As to whether the assessment of indemnity costs should be supervised by the court, his Honour stated:

[54] … the assessment of indemnity costs should be supervised is ultimately one of impression, but the greater the differential between the estimated indemnity costs and the costs that are estimated to be recoverable from the respondent in the form of standard costs, the greater the need for scrutiny. That will be particularly so where the proportion which the estimated differential bears to the gross sum the respondent agreed to pay is higher than what might be expected for a case of its kind…

[75] … There are other features of concern such as the number of hours expended on what was essentially an unlitigated claim and the differences in the hourly rates provided for under the costs agreement and those prescribed under the court scale, the details of which have already been set out (at [26]-[28]). There is also a real risk in my view that the administrator might make the same mistake I suspect others in the case have made of thinking that the assessment of indemnity costs is governed by the terms of the costs agreement and not much else.

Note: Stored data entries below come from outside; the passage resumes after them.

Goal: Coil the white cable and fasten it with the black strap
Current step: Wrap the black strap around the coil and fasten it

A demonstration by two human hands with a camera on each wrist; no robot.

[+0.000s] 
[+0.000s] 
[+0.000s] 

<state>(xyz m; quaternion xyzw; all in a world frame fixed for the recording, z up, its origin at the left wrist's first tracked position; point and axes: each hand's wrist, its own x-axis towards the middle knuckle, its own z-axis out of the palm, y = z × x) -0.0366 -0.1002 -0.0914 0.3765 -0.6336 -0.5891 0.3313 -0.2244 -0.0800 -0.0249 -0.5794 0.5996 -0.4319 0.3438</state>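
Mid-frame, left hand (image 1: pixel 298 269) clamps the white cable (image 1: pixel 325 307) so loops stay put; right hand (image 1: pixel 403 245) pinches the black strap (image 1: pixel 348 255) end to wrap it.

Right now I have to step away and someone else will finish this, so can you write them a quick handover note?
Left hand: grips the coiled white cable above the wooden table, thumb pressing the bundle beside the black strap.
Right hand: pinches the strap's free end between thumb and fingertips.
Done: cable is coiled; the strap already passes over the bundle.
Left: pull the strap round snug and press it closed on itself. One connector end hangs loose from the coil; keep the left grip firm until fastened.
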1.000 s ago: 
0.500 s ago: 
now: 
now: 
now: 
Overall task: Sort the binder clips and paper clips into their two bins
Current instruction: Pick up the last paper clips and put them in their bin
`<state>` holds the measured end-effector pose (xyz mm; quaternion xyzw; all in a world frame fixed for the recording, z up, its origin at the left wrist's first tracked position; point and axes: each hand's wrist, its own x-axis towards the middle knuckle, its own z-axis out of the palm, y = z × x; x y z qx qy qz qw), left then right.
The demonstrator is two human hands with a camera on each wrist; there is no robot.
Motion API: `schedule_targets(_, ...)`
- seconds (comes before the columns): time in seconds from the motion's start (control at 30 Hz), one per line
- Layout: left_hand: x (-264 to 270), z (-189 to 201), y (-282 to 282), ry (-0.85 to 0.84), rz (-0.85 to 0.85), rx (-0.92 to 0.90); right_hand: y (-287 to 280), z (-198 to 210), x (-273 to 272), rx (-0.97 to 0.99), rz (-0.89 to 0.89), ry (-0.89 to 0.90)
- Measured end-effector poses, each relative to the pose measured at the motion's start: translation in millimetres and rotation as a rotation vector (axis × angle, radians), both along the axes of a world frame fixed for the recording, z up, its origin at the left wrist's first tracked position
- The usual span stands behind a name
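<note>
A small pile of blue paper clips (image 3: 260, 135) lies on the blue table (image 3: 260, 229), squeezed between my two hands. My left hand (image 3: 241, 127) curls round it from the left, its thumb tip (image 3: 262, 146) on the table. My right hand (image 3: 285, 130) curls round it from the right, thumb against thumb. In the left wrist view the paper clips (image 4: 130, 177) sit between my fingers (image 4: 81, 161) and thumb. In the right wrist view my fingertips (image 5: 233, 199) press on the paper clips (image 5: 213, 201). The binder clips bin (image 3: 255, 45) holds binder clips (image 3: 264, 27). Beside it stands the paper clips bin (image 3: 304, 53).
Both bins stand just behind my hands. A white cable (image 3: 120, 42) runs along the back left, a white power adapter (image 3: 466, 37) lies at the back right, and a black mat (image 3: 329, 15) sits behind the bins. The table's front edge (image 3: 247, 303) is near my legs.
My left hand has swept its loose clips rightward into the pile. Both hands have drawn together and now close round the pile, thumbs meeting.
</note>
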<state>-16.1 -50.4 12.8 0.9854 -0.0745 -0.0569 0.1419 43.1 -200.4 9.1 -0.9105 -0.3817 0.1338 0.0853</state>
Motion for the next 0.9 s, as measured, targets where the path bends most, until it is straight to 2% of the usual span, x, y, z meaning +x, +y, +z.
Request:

[76] … the features I have briefly mentioned make it necessary to supervise the final assessment of the indemnity cost so as to ensure that the applicant’s estate is protected as much as possible from any further misapprehension as to the proper basis for the final assessment of costs.

In relation to the claim for past expenses and care, his Honour stated:

[65] Before an order for the payment to the litigation guardian of the sums sought for the provision of past care ($220,000) and reimbursement of expenses paid on behalf of the applicant ($80,000), there must be satisfactory evidence before the court of the details of the actual expenses, the nature and extent of the services provided and the fair value of those services.[67] Also, any risk that the proposed payment might unacceptably diminish the capital sum required to be invested to meet the applicant’s future needs should be addressed.


In addition to payment of the amounts sought for past expenses and care, Burns J ordered, inter alia, that:

  • The costs assessor may only allow costs that have been reasonably incurred and are of a reasonable amount having regard to, inter alia, the scale of fees and the costs agreement between the applicant’s litigation guardian and her solicitors;
  • The administrator give due consideration to the assessment including considering whether a different costs assessor should be commissioned to review the assessment; and
  • Requiring the Registrar of the court to review the administrators actions and either notifying the administrator that the payments can be made or referring the matter to the court for further directions.